The Sox won the series of the Minnesota Twins Sunday with a 6-1 victory. With Mark Buerhle on the mound, things were moving fast, and he was especially good, wasting none of the energy that it seemed to take for him to get guys out on Opening Day last week. He gave up a homerun earlier, but recorded 15 outs in a row until he was lifted in the 7th inning with the Sox up 3-1. He still looked brilliant as he was nearing 100 pitches, but I'll bet his exit had more to do a desire by the Sox to ease him into a long workload after a problematic spring.

The Twins uncharacteristically recorded 3 errors, one of which led to a Sox run early on, but Jim Thome put the Sox up 3-1 in the 6th with a 2-run HR. In the 7th, Josh Field drove in a run with a single, and Carlos Quentin added a sacrifice fly. In the 8th, Jermaine Dye added a solo HR.

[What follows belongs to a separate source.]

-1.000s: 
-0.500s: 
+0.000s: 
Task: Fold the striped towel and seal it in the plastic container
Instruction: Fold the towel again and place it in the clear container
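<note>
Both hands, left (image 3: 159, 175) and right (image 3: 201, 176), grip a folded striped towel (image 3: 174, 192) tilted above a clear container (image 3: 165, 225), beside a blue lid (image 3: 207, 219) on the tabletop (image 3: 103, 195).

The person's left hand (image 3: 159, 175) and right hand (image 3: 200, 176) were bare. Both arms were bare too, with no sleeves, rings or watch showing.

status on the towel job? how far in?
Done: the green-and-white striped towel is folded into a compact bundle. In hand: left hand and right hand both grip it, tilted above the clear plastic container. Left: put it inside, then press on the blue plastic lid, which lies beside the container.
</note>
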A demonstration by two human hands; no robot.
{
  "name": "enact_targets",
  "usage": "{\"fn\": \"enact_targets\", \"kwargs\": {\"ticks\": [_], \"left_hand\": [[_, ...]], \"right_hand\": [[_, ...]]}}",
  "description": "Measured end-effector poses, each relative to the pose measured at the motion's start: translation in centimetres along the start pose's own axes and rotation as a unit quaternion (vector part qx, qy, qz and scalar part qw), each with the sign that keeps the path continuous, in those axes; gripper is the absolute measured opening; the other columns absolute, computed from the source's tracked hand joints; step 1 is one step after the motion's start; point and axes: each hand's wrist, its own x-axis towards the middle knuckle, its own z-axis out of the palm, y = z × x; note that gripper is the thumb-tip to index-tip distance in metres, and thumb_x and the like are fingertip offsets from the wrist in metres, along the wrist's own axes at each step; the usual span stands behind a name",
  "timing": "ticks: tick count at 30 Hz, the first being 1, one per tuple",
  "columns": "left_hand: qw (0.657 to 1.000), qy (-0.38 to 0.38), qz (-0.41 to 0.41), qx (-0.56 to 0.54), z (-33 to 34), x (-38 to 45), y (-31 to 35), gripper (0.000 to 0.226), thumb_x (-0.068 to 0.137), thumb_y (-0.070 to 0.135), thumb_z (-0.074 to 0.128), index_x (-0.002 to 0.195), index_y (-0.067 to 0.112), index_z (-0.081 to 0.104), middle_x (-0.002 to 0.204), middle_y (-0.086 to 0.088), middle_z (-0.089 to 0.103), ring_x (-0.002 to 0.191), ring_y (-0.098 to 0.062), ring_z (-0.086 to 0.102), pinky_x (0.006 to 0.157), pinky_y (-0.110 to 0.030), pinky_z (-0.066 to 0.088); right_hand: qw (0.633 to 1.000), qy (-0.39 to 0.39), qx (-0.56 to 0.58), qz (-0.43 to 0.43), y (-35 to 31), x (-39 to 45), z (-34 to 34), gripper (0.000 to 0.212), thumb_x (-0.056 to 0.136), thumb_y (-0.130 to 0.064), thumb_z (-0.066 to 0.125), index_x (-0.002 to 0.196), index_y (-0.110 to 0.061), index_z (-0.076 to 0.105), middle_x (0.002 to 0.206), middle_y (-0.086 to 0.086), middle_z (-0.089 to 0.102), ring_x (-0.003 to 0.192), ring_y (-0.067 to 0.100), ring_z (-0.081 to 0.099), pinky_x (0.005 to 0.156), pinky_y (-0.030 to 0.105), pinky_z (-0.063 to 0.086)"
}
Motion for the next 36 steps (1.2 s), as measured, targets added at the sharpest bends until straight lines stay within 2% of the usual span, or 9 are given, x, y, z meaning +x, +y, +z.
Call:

Case closed, you would think, but Clayton Richard started the 9th with 2 BBs and a hit as the game slowed to a near halt. Bobby Jenks came in with the bases loaded and nobody out, but managed to get a ground out and a double play to end it.

The Cubs also had to live through a shaky 9th, again courtesy of new closer Kevin Gregg. The Cubs won 8-5, but entered the 9th winning 8-4. Gregg got the first couple hitters, but with 2 out, he gave up a homerun to Rickie Weeks, who at this point, Gregg should never face again if possible (after a game-tying double on Friday night that led to an eventual Brewers win). After the Weeks HR, Gregg put the next 2 men on, bring the tying run to the plate in the large and dangerous form of Prince Fielder. Gregg pushed the count to 3-2, and got Fielder on what appeared to be a foul tip into the glove of Koyie Hill.

The highlights: The Cubs got 4 of their runs on 4 straight bases-loaded walks in the 4th inning--how's that for symmetry? But, there were bigger highlights than that: Alfonso Soriano led of another game with a home-run. He has 4 HR this year (naturally) had has been the star performer offensively for the Cubs.

Defensively, Reed Johnson made another huge, highlight-reel catch, reach over the wall in right field and stealing what would have been a grand slam by Fielder in the 5th inning. Ryan Dempster was just good enough in this game, and that catch probably kept him in the game a while longer.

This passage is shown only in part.